Abstract

The contrast-sensitivity function (CSF) provides a concise and thorough description of an organism’s spatial vision; it is widely used to describe vision in animals and humans, to track developmental changes in vision, and to compare vision among different species. Despite the predominance of rats in neuroscience research, their vision is not thoroughly studied due to the complexity of psychophysical measurement and a generally held notion that rat vision is poor. We therefore designed an economical and rapid method to assess the hooded rat’s CSF, using a computer monitor to display stimuli and an infrared touch screen to record responses. A six-alternative forced-choice task presented trials in which a sine-wave grating (S+), varying in spatial frequency and contrast, was displayed at different locations along with five gray stimuli (S−). Nose pokes to the S+ but not the S− produced water reinforcers.
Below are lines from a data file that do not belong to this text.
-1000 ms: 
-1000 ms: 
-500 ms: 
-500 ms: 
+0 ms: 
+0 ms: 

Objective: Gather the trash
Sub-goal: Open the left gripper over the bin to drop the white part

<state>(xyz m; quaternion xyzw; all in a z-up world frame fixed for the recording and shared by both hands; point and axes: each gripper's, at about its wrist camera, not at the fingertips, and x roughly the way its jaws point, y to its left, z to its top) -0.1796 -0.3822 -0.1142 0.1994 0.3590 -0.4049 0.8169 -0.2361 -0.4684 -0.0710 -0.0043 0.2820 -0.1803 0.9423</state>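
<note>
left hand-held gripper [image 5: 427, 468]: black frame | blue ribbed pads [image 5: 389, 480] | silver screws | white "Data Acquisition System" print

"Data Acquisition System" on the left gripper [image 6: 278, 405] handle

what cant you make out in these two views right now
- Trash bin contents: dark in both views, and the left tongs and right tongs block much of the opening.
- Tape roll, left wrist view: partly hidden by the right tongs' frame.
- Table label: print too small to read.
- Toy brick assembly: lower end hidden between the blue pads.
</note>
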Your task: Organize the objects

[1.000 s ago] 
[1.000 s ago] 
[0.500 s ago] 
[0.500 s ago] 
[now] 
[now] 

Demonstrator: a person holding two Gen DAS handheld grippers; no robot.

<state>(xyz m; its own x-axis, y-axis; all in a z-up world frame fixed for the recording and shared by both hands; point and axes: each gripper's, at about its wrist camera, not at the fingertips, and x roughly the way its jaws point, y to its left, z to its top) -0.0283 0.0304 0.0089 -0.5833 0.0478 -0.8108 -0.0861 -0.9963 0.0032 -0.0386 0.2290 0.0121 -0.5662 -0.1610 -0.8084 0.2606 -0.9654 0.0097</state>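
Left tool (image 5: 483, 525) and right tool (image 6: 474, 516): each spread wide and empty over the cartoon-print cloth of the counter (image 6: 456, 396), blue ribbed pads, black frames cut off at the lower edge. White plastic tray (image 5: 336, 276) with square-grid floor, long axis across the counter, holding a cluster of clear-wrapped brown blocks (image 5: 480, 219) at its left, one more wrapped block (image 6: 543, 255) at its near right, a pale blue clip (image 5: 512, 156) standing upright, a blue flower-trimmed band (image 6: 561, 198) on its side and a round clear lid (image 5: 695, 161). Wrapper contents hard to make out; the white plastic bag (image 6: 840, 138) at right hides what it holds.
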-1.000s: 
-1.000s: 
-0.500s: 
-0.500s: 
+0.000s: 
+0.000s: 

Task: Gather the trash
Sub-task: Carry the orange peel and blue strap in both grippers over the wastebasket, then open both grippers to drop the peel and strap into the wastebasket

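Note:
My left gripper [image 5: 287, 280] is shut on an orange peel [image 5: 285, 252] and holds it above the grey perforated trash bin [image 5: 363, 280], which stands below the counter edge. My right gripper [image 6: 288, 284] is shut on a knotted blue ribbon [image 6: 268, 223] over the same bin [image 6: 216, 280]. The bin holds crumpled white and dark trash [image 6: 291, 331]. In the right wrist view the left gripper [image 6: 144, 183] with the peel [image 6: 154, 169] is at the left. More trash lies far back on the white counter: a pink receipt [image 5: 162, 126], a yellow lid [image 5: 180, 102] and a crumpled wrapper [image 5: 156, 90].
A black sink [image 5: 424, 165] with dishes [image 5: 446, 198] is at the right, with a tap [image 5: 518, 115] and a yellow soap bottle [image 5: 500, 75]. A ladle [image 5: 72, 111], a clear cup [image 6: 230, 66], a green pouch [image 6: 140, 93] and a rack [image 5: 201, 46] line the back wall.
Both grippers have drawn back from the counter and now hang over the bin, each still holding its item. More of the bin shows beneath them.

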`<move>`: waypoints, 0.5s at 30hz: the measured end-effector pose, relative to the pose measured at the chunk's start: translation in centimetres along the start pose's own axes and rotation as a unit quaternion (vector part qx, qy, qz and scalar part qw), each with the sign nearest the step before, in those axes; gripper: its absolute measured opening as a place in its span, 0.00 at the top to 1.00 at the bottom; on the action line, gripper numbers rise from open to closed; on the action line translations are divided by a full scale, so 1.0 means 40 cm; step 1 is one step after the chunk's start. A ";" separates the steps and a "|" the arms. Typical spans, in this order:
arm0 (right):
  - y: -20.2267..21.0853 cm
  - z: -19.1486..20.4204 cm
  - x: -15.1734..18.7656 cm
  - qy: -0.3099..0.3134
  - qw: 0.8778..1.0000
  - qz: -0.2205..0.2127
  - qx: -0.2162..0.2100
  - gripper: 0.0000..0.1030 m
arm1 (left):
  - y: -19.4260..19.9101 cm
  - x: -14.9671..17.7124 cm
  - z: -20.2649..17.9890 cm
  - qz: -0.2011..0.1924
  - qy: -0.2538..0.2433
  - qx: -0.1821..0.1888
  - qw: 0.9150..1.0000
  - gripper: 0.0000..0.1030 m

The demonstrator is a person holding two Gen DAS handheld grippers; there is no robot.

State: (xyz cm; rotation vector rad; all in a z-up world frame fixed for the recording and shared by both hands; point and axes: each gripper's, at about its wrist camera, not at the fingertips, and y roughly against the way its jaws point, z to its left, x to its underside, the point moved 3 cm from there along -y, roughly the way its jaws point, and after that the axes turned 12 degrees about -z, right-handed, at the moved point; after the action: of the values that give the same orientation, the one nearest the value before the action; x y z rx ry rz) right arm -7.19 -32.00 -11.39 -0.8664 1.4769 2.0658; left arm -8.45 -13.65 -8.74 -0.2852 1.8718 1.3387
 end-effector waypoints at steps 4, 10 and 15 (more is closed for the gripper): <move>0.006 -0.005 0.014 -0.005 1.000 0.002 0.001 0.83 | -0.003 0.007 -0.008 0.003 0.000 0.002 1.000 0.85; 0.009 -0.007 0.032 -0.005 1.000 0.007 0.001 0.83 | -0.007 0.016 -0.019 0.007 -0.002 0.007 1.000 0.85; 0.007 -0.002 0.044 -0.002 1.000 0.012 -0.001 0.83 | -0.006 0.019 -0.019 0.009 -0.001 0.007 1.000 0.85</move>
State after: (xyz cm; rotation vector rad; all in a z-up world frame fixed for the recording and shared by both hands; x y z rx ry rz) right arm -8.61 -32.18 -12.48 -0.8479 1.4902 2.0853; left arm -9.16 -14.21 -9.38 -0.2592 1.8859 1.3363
Contrasts were tested at each spatial frequency with a simple adaptive procedure until stimulus detection fell below chance. Psychometric functions were obtained by maximum-likelihood fitting of a logistic function to the raw data, obtaining the threshold as the function’s point of inflection. As in previous studies with rats, CSFs showed an inverse-U shape with peak sensitivity at 0.12 cyc/deg and acuity just under 1 cyc/deg. The results indicate the present computer-controlled behavioral testing device is a precise and efficient instrument to assess spatial visual function in rats.